(1) Der Fonds unterliegt der Aufsicht der Landesregierung. Die Landesregierung hat die Aufsicht dahingehend auszuüben, dass die Bestimmungen dieses Gesetzes, der Richtlinien nach § 3 und der Geschäftsordnung nach § 7 Abs. 10 eingehalten werden.
(2) Der Fonds ist verpflichtet, der Landesregierung auf Verlangen alle Auskünfte zu erteilen und ihr aus Anlass von Überprüfungen in sämtliche Geschäftsstücke und Geschäftsbücher Einsicht zu gewähren.
(3) Die Beschlüsse des Kuratoriums über die Geschäftsordnung und die Richtlinien bedürfen zu ihrer Rechtswirksamkeit der Genehmigung der Landesregierung.

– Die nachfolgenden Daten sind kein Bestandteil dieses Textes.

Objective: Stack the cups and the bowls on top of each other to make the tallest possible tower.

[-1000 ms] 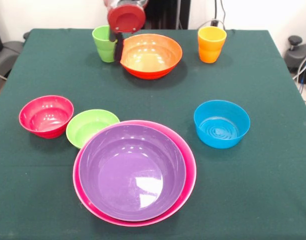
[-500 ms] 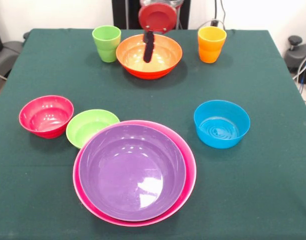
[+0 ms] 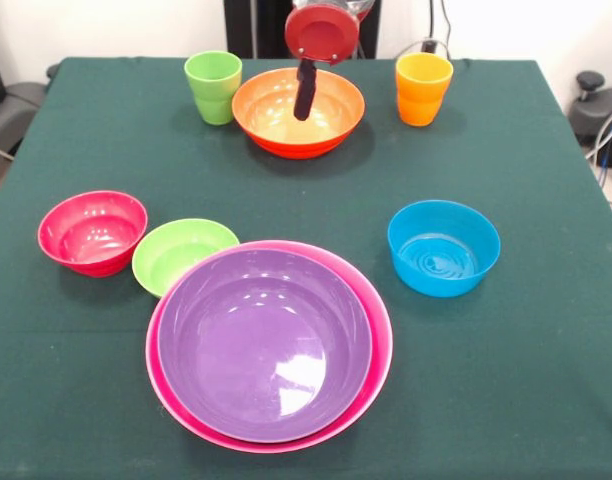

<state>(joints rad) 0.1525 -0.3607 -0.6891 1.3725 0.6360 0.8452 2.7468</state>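
One bowl (image 3: 264,344) nests in another (image 3: 371,300); cups (image 3: 213,87) flank the rear bowl (image 3: 331,115)

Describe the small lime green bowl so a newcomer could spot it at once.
Start at the big pink bowl with the purple bowl nested inside it, at the near edge of the table. Just off its upper-left rim sits the small lime green bowl, touching it. The red bowl to its left is deeper.

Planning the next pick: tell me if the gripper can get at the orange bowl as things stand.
Probably yes. The gripper hangs over the orange bowl, which sits empty with nothing over it. The green cup stands close beside its rim on one side.
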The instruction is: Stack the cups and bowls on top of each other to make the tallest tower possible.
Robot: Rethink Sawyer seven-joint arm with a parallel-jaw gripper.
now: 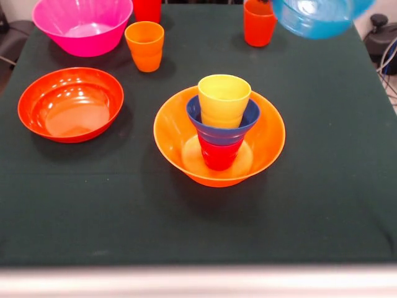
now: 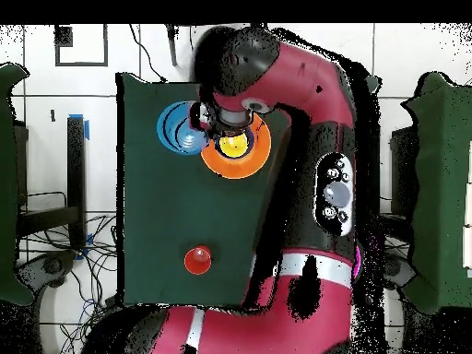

(4) Die Beschlüsse des Kuratoriums über die Aufnahme von Darlehen durch den Fonds bedürfen zu ihrer Rechtswirksamkeit der Genehmigung der Landesregierung. Die Genehmigung ist zu erteilen, wenn
a) die Bestimmungen dieses Gesetzes, der Geschäftsordnung und der Richtlinien sowie
b) die Vorgaben des Gesetzes über die risikoaverse Finanzgebarung des Landes, der Gemeinden und Gemeindeverbände sowie sonstiger öffentlicher Rechtsträger in Tirol sowie der Vereinbarung zwischen dem Bund, den Ländern und den Gemeinden über einen Österreichischen Stabilitätspakt 2012, LGBl. Nr. 30/2013,
eingehalten werden.
(5) Die Landesregierung kann Beschlüsse des Kuratoriums, die gegen dieses Gesetz, die Richtlinien oder die Geschäftsordnung verstoßen, aufheben.
(6) Die Landesregierung hat dem Landtag den Rechnungsabschluss unverzüglich zur Kenntnis zu bringen.